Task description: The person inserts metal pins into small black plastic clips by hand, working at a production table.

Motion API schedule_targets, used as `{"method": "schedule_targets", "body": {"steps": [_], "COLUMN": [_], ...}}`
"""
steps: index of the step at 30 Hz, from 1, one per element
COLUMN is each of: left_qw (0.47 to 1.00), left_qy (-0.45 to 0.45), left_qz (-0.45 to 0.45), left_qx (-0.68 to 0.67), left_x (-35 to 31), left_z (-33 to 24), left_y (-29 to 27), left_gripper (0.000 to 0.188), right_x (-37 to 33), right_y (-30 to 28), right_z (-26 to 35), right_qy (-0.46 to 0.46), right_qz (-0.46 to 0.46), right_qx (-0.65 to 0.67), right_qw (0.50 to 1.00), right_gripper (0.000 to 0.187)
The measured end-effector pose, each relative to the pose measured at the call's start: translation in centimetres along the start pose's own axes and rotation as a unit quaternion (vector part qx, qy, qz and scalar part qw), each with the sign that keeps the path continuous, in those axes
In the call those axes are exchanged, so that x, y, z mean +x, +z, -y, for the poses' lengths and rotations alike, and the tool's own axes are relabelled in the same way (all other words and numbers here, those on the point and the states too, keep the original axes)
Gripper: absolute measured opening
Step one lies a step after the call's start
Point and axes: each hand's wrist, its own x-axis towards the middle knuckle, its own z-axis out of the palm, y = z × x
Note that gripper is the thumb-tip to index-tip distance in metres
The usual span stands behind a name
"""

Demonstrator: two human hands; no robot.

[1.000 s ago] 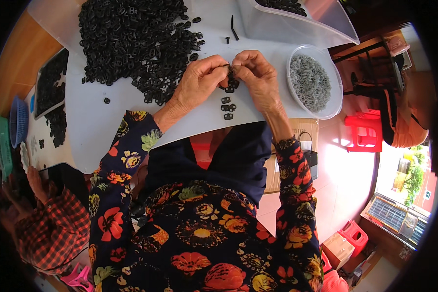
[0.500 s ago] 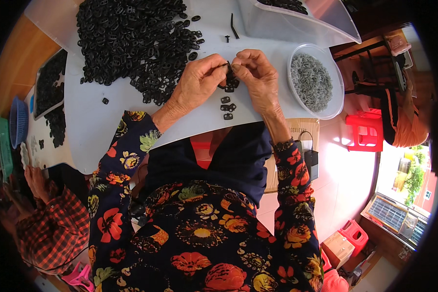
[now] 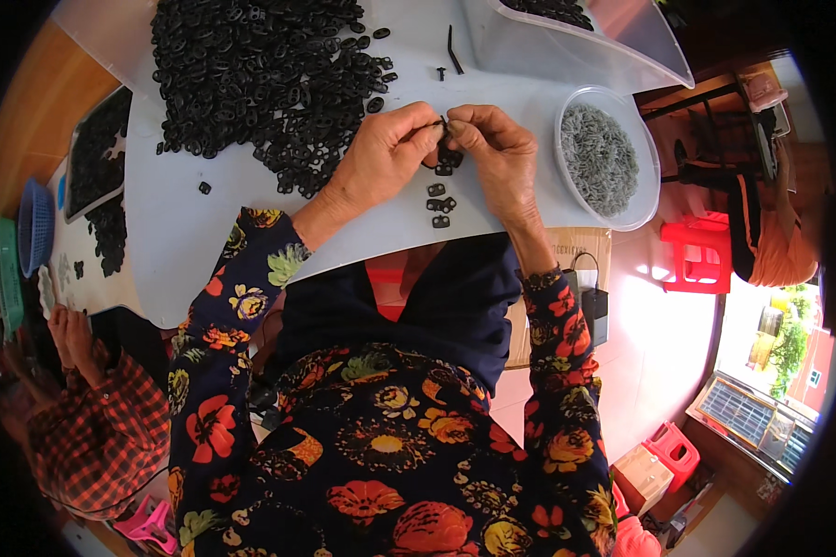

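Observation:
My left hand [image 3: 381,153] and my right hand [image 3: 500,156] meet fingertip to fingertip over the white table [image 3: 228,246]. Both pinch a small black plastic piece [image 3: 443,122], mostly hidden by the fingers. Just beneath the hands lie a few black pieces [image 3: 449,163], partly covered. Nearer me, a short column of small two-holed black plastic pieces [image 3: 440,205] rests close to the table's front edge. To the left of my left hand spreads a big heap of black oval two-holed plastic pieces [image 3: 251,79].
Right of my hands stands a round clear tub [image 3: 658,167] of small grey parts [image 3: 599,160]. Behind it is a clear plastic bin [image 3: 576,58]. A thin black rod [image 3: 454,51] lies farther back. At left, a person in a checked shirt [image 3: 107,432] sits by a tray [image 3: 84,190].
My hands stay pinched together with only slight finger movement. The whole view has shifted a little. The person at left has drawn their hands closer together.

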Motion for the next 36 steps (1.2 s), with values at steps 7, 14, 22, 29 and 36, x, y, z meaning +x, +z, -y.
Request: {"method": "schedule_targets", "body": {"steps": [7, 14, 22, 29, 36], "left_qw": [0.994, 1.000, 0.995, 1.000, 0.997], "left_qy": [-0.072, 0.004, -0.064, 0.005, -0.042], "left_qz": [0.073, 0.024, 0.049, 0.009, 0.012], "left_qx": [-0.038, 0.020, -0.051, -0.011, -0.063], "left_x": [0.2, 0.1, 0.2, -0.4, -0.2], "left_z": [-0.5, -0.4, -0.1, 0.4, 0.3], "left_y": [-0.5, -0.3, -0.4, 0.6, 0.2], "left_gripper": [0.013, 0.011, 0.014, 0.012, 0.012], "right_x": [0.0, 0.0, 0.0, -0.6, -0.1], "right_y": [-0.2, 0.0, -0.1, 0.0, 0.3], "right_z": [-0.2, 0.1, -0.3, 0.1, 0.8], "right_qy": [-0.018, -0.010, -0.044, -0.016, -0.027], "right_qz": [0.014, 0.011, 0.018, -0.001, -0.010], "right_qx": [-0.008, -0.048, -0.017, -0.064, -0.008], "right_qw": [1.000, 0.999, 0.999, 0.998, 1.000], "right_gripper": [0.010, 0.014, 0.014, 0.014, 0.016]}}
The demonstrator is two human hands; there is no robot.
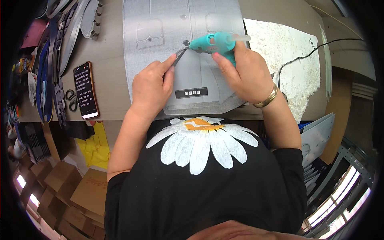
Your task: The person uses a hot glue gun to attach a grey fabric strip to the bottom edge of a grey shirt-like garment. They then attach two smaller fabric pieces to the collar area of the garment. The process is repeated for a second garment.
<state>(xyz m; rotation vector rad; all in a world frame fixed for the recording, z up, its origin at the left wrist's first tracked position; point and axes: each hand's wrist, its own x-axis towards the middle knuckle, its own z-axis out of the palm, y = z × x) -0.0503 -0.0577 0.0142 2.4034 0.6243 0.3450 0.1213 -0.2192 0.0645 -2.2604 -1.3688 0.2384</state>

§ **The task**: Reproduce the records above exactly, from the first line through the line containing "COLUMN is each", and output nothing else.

§ **Answer section**:
Task description: The person inserts metal pins into small black plastic clips by hand, working at a production table.

Motion API schedule_targets, used as `{"method": "schedule_targets", "body": {"steps": [_], "COLUMN": [_], ...}}`
"""
steps: index of the step at 30 Hz, from 1, one per element
COLUMN is each of: left_qw (0.47 to 1.00), left_qy (-0.45 to 0.45), left_qz (-0.45 to 0.45), left_qx (-0.68 to 0.67), left_x (-35 to 31), left_z (-33 to 24), left_y (-29 to 27), left_gripper (0.000 to 0.188), right_x (-37 to 33), right_y (-30 to 28), right_z (-26 to 35), right_qy (-0.46 to 0.46), right_qz (-0.46 to 0.46), right_qx (-0.65 to 0.67), right_qw (0.50 to 1.00), right_gripper (0.000 to 0.187)

The answer has been fully written out.